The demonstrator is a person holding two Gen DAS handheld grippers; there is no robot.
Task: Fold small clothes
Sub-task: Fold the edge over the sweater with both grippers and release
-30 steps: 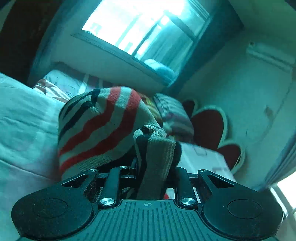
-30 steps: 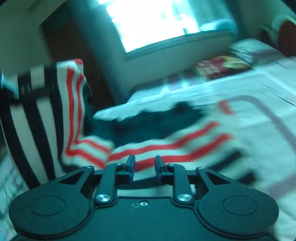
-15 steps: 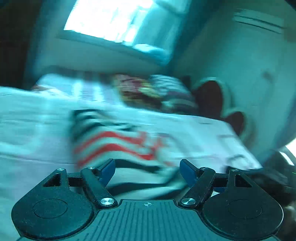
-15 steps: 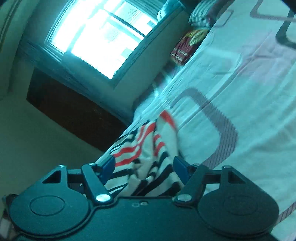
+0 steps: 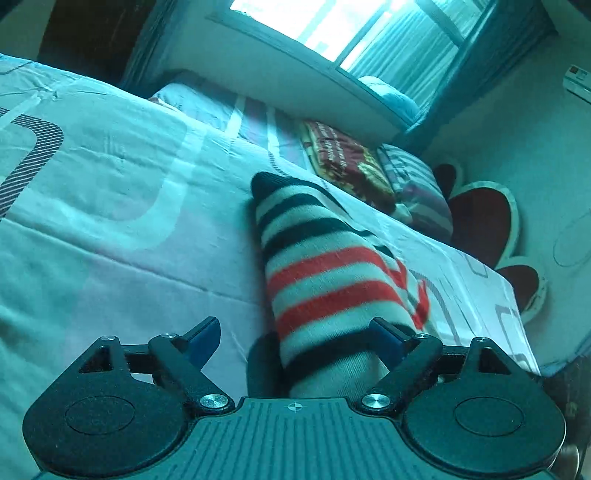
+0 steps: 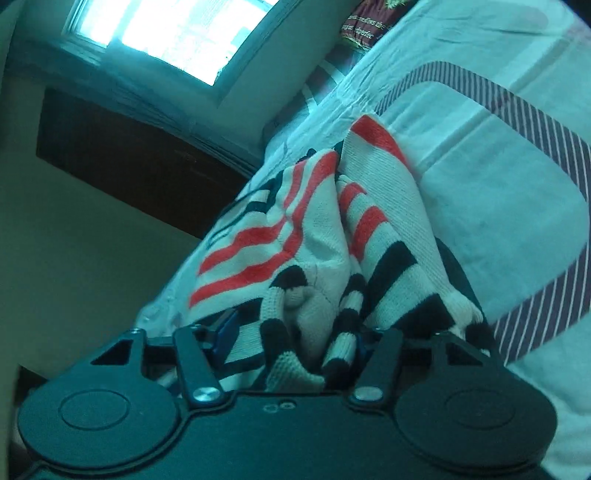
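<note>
From the left wrist view, the left claw (image 5: 293,338) is standing wide, its jaws opening, low over the bed (image 5: 122,206). The striped knit garment (image 5: 325,273), in black, white and red bands, is lying on the patterned bedsheet and reaching in between the fingers. Its near end is lying against the right blue pad (image 5: 386,338), while the left pad is standing clear of it. Beyond it, a red printed pillow (image 5: 347,166) and a striped pillow (image 5: 417,184) are sitting near the wall under the window (image 5: 332,26).

From the right wrist view, the right claw (image 6: 291,341) is narrowing, its jaws closing with bunched folds of the striped knit garment (image 6: 317,236) crowded between them. I cannot tell whether the pads are pressing on the cloth. The rest of the garment is lying heaped on the bed (image 6: 498,206) just ahead.
</note>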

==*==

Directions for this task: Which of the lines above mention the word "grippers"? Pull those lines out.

Task output:
The demonstrator is a person holding two Gen DAS handheld grippers; there is no robot.
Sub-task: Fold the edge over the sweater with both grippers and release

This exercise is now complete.